Professor Andrew Star
Professor of Maintenance Systems, Cranfield University
Title: Railway robots for infrastructure inspection
Andrew is Head of the Centre for Life-cycle Engineering and Management (CLEM) at Cranfield University, a world-leading centre of excellence in maintenance and asset management for high value systems. CLEM works in partnership with industry in research and education. Professor Starr read Mechanical Engineering at the University of Leeds, while sponsored by British Aerospace (Civil Aircraft), for which he was awarded first prize in the final year of his apprenticeship. He studied for his doctoral thesis in condition based maintenance for robotic production plant at the University of Manchester, sponsored by Ford and Wolfson Maintenance. He has held academic posts at the University of Huddersfield, the University of Manchester, and the University of Hertfordshire. His research work has been funded by EPSRC, the EU, and a wide range of industrial partners. He is a Chartered Engineer, a Fellow of the Royal Aeronautical Society, a Fellow of the Institution of Mechanical Engineers, a member of the British Institute of Non-Destructive Testing, a member of the Institute of Asset Management, and a member of the Permanent Way Institute. He has published over 200 technical papers from a wide range of collaborative projects.
Dr Virginia Ruiz Garate
Associate Professor in Assistive Robotics, University of the West of England
Virginia Ruiz Garate is an Associate Professor in Assistive Robotics at the University of the West of England (UWE), Bristol, where she develops her research within the Bristol Robotics Laboratory (BRL).
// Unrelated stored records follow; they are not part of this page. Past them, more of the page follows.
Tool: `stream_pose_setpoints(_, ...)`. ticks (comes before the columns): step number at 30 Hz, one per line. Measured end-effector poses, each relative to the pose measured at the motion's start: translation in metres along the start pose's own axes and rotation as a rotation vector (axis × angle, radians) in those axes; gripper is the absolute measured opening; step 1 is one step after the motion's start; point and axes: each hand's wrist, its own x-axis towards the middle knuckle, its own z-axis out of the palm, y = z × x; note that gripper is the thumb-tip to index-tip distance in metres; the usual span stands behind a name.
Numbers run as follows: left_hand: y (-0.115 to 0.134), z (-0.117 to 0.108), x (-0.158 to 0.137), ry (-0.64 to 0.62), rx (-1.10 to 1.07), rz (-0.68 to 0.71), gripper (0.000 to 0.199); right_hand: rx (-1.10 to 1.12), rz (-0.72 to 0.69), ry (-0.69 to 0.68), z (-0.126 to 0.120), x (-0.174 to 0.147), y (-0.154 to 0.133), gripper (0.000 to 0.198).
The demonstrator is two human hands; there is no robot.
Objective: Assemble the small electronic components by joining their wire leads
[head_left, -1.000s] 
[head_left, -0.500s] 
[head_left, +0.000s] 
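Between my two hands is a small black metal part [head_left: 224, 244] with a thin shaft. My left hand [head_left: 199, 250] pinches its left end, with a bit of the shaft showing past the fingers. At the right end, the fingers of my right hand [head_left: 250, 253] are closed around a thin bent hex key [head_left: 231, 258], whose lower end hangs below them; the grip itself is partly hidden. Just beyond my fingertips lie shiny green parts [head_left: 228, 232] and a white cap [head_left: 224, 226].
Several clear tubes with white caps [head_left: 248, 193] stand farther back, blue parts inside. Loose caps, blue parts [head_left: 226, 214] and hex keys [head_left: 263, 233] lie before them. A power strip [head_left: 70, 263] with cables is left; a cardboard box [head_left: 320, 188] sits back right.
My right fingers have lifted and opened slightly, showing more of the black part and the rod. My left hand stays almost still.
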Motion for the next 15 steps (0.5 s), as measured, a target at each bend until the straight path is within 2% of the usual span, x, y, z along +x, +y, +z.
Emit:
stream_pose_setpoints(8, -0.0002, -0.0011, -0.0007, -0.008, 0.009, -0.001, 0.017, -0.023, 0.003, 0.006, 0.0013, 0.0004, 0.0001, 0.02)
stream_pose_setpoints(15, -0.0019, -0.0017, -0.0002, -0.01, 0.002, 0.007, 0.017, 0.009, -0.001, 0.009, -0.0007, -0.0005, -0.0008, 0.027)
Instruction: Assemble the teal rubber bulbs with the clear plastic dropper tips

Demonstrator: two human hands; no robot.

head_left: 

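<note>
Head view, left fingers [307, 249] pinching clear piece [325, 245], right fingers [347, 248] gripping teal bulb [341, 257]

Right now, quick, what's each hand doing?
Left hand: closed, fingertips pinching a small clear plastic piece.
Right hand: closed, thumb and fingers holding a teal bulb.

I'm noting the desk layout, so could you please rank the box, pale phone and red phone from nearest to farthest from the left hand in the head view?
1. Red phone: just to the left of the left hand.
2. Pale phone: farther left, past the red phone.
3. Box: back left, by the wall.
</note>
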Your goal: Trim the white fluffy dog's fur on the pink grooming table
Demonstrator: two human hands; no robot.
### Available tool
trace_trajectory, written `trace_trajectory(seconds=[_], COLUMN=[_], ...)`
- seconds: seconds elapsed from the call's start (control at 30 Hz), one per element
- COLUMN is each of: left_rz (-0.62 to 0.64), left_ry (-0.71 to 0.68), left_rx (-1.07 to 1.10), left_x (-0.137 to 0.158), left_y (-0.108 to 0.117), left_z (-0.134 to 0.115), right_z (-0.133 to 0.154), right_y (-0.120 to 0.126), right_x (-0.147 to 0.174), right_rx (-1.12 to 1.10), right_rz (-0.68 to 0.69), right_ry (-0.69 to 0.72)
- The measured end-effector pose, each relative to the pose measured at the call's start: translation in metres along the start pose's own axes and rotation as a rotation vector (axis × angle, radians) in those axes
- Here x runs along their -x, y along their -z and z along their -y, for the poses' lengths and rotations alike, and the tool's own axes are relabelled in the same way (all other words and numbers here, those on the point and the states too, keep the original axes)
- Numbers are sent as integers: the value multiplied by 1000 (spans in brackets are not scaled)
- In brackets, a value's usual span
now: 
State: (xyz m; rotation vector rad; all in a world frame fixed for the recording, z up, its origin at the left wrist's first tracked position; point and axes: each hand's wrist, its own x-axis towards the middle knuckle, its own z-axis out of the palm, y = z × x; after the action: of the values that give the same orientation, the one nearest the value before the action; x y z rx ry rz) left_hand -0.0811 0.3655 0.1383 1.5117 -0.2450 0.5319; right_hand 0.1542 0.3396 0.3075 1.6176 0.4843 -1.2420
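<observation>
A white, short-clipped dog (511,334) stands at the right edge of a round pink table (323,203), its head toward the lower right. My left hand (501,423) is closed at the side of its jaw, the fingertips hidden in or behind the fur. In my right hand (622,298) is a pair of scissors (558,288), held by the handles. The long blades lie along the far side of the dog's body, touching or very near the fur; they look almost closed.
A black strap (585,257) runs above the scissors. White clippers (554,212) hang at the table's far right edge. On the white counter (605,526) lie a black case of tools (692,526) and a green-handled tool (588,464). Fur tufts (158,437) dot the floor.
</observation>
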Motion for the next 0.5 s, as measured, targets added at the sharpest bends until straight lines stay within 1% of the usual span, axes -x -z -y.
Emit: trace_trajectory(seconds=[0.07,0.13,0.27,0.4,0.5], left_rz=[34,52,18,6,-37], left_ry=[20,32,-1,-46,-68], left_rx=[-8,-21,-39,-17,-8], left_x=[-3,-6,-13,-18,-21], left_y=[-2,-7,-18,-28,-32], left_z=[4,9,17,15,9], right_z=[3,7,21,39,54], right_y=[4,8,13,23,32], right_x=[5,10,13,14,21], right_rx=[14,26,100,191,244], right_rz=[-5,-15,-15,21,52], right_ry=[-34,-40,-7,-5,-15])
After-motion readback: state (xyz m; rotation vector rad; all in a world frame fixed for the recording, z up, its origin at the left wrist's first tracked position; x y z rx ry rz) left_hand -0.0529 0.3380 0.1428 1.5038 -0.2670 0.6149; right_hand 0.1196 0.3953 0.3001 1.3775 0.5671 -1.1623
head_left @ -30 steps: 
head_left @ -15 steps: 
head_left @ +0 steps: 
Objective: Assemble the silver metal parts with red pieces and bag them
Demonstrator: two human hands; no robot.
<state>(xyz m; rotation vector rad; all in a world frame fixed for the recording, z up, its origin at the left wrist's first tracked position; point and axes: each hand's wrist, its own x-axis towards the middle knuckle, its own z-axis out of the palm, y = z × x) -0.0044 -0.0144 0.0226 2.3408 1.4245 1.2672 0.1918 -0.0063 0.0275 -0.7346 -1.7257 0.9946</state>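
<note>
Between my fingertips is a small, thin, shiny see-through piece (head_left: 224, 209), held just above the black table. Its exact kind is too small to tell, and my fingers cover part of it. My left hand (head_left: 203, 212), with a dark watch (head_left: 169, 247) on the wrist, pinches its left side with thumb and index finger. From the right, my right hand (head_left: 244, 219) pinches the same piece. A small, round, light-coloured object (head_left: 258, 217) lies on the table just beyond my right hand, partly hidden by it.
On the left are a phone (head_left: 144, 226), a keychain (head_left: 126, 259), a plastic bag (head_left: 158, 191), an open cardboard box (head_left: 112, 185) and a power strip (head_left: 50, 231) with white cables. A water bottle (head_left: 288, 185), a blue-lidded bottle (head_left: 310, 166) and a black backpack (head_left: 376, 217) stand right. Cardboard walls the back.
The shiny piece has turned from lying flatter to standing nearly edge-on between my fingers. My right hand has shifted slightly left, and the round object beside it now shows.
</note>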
Within UWE she is also the Co-leader of the Robotics Engineering And Computing for Healthcare (REACH) research group. Previously, she worked as a PostDoc at the Human-Robot Interfaces and Physical Interaction (HRII) laboratory of the Istituto Italiano di Tecnologia (IIT), where she researched under the EU projects SOMA and SOPHIA regarding new grasping stiffness controls for robotic hands and multi-robot tele-impedance control frameworks. She obtained her PhD in 2016 from the Universite Catholique de Louvain (UCL) in Belgium, being her thesis devoted to bio-inspired control of lower limb exoskeletons within the framework of the EU project CYBERLEGs.
Virginia has been serving as a reviewer for several international journals and conferences such as RA-L, ICRA, IROS, ICORR, BioRob, CASE, TII, TNSRE, T-RO, Frontiers in Neurorobotics, Frontiers in Computational Neuroscience, and Science Reports (Nature). She has co-organized the 2022 workshop on “Past and Future of Assistive Technologies”, ICRA2021/RSS 2019 workshop on “Emerging Paradigms for Robotic Manipulation: from the Lab to the Productive World” (from which a RAM SI developed); and the workshop “Human factors in the design and control of robots: what are we missing?” in the 2020 I-RIM 3D conference. Her current research interests include assistive robotics, grasping and manipulation, bio-inspired control, and human-robot collaboration.